Над его собственной могилой не раздалось никаких полемических восклицаний: все споры были ещё впереди. Среди говоривших не оказалось ни одного крупного литературного имени. Тургенев пребывал за границей, Толстой – в Ясной Поляне, Салтыков-Щедрин – больной у себя дома. Да и вряд ли кто-нибудь из них захотел бы высказаться. Майков приготовил речь, но произнести её не успел. Говорили литераторы второго ряда; брали слово люди вовсе случайные…

«Впечатление осталось от апостольской фигуры В. С. Соловьёва, – вспоминает И. И. Попов, – от его падавших на лоб кудрей. Говорил он с большим пафосом и экспрессией». Анна Григорьевна также свидетельствует, что молодой философ «выделялся своим взволнованным видом».

«Соединённые любовью к нему, – сказал о покойном Владимир Соловьёв, – постараемся, чтобы такая любовь соединила нас и друг с другом».

Это могло напоминать речь Алёши у Илюшиного камня. Смерть оказывалась большей, чем просто смерть: она «невольно» служила тому, к чему автор «Карамазовых» направлял все свои духовные помышления.

«Самому Достоевскому, – говорит И. П. Павлов, – если бы он видел и чувствовал всё это, должно было бы быть хорошо! Сколько народу на его могиле приняло решение, дало обет быть лучше, походить на него».

«А если умрёт, то принесёт много плода…»

Его смерть не только завершила его жизнь. Она сама стала элементом «учения», первой попыткой осуществить его на практике. Смерть оказалась конструктивной: в обществе обнаружились такие идеальные силы, о которых само общество даже не подозревало. Мнилось, что цели вещественные могут быть достигнуты невещественнейшим изо всех мыслимых средств – любовью.

1 февраля казалось: до этого уже подать рукой.

1 февраля ещё позволительно было надеяться, что 1 марта (то 1 марта) может не наступить вовсе.

Это была ошибка.

Это была ошибка, в которую впадали тем легче, что в неё страстно желали впасть.

Речей на могиле произносилось много. Выступал А. И. Пальм, сотоварищ покойного по делу Петрашевского: они вместе стояли на эшафоте. Говорил никому не известный студент Павловский: имя попало в газеты. Орест Фёдорович Миллер заключил свою речь чтением стихотворения безымянной слушательницы Высших женских курсов. Сказал речь профессор Бестужев-Рюмин. Стихи собственного сочинения огласили литераторы П. Быков и П. Гайдебуров, а также несколько лиц, оставшихся неизвестными.

Главная мысль у всех выступавших была одна: покойный указал путь. И остаётся только следовать в указанном направлении: остальное приложится.

Ораторов было плохо слышно.

Около трёх часов открыли кладбищенские ворота: толпа хлынула на Невский.

«Всё закончилось, – пишет И. П. Павлов, – немножко на русский манер насильным, нежелательным для хозяев разрыванием венков».

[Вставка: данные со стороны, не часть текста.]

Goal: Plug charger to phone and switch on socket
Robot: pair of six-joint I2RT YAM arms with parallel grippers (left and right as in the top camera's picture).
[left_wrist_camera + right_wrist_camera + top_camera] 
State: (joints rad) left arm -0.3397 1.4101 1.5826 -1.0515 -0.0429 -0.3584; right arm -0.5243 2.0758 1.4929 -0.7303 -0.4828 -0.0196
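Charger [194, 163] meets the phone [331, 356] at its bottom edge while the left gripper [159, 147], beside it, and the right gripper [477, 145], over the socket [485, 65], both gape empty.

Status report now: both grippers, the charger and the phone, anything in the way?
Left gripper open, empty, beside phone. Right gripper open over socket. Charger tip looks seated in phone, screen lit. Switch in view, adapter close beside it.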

Всё закончилось немножко на русский манер:

…триумфальные венки, осенявшие его в его последний год, обратились в венки погребальные и были разодраны жадной в своём бескорыстии толпой;

вечером того же дня некто справлял новоселье; вернувшиеся с похорон заспорили о покойном и «добеседовались» до полвосьмого утра («Пример даже в наших летописях небывалый», – замечает один из присутствовавших);

через неделю заключённый в Петропавловскую крепость (где тридцатью годами ранее обретался его бывший сосед) потомственный почётный гражданин города Ставрополя господин Алафузов будет предъявлен доставленной из Путивля Елизавете Ивановне Баранниковой и после минутного колебания признает в ней свою родную мать;

через месяц русский император целым и невредимым выйдет из кареты, подорванной бомбой 19-летнего Рысакова, и вступит в непродолжительную беседу с покушавшимся, после чего второй метательный снаряд, брошенный Гриневицким, прекратит его царствование;

ещё через месяц Кавказское медицинское общество учредит стипендию имени Достоевского за сочинение на тему: «Этиология умопомешательства в общественных и нравственных условиях русской жизни по сочинениям Ф. М. Достоевского».

Он умер в годину великих потрясений и великих надежд. Россия стояла «на какой-то окончательной точке»: чаша весов колебалась.

Будущее было открытым.

Он умер – и вопросы, которые в зависимости от нужд вопрошавших именовались то вечными, то мировыми, то проклятыми, получили ещё одно обозначение: они стали называться вопросами Достоевского.